### [The task]
From the data that follows, print exactly the lines starting at the one containing "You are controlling" and ending at the one containing "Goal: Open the"; include both of them and nothing more.

※ ※ ※

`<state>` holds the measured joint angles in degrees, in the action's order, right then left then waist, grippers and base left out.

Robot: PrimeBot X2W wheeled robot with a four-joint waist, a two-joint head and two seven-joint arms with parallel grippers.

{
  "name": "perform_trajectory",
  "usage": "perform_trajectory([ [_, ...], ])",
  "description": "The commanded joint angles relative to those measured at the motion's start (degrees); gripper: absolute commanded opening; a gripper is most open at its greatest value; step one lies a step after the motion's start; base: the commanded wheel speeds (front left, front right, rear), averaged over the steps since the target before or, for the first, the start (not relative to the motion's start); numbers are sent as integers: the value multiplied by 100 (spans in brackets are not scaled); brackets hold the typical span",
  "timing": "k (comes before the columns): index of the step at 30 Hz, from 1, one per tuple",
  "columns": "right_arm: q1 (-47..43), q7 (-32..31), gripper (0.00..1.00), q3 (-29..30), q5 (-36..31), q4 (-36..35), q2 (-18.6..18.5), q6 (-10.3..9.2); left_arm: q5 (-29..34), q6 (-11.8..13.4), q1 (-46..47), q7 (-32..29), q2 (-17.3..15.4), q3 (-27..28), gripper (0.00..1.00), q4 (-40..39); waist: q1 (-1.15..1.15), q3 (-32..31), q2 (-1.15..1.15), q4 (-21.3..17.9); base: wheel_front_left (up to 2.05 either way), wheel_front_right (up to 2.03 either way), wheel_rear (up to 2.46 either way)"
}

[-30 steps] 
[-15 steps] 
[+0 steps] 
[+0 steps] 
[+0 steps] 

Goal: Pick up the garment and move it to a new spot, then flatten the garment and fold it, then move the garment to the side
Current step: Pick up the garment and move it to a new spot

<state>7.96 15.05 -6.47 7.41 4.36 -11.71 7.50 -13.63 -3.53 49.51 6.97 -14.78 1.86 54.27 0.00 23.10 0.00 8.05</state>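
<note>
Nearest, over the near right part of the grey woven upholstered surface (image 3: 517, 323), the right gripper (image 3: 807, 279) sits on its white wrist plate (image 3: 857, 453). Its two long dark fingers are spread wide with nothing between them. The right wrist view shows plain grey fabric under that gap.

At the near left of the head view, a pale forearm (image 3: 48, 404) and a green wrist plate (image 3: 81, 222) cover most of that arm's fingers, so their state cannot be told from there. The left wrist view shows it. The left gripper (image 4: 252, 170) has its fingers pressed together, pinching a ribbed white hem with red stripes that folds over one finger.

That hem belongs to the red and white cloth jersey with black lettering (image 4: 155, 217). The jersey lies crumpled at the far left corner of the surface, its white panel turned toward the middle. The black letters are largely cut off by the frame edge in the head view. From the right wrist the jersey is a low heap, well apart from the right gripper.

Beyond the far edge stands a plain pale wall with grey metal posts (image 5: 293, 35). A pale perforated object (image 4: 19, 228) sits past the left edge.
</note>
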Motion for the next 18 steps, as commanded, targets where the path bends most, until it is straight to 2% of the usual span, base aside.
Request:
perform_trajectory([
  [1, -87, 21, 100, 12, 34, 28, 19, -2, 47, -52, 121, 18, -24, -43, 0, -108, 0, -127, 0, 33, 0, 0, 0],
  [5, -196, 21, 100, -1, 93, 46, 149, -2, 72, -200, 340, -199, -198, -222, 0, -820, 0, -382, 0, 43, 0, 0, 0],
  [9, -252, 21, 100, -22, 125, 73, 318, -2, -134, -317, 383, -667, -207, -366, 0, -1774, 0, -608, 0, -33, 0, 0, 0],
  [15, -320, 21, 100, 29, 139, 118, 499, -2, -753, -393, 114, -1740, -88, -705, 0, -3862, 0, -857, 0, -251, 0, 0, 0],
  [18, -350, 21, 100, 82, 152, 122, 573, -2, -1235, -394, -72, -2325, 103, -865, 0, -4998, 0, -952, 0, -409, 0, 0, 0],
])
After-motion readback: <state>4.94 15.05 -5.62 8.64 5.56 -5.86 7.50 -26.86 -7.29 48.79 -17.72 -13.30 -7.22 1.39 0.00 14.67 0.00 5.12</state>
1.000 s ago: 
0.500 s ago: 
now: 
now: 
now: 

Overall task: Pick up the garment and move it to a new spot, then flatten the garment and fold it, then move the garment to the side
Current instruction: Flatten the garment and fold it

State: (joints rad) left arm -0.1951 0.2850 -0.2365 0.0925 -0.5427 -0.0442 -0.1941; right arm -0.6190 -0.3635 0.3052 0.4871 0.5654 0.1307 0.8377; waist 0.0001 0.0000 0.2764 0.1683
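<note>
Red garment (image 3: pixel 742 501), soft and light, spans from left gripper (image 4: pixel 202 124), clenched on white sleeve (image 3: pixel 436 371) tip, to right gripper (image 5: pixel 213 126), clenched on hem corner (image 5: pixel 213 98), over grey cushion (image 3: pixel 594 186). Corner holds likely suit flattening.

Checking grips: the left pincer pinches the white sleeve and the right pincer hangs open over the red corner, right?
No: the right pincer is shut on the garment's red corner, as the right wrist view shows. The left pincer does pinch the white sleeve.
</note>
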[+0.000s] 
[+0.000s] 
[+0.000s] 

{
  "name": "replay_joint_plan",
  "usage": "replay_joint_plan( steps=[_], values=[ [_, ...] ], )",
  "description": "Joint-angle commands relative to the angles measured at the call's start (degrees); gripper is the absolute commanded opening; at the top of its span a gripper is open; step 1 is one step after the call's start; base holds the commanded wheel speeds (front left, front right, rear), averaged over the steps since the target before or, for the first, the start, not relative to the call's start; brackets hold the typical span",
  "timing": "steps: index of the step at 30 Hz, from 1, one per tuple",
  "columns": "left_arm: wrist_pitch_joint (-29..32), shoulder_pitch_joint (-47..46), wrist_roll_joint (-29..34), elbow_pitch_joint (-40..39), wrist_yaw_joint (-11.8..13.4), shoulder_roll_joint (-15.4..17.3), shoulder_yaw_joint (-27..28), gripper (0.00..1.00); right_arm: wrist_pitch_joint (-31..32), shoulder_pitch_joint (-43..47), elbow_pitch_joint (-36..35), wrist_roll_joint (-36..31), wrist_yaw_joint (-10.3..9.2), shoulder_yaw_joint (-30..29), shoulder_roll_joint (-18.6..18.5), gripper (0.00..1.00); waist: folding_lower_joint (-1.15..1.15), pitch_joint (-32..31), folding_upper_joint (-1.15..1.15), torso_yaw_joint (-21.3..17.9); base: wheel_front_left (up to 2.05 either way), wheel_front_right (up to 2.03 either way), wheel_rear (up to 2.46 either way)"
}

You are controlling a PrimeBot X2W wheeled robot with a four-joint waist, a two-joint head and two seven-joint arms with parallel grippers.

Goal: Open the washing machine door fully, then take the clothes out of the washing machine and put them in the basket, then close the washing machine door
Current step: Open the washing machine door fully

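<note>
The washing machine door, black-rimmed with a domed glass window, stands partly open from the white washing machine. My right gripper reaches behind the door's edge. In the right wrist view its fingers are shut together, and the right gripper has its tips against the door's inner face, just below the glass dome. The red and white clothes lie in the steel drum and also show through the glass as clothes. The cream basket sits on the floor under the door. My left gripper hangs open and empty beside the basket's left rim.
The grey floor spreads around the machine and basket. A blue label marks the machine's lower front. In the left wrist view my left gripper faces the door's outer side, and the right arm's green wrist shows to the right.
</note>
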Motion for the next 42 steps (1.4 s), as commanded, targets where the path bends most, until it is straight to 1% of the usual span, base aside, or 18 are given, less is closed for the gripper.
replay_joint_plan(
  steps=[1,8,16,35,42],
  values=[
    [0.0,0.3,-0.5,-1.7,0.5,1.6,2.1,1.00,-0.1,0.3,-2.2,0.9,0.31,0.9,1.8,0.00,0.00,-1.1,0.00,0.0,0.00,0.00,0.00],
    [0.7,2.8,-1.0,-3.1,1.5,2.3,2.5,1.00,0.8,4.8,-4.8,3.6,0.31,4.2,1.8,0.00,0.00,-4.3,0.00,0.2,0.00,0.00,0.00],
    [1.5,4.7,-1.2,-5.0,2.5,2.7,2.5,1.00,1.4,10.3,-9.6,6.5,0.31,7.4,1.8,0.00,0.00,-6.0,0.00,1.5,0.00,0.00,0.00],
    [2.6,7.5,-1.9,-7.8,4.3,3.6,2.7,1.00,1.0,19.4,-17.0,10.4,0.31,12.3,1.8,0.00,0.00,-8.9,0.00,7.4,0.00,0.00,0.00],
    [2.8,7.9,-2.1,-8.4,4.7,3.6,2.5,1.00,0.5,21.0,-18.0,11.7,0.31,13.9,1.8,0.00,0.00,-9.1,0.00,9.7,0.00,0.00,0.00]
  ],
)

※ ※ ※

### [Response to the task]
You are controlling a PrimeBot X2W wheeled robot with a four-joint waist, a two-joint head and two seven-joint arms with parallel grippers.

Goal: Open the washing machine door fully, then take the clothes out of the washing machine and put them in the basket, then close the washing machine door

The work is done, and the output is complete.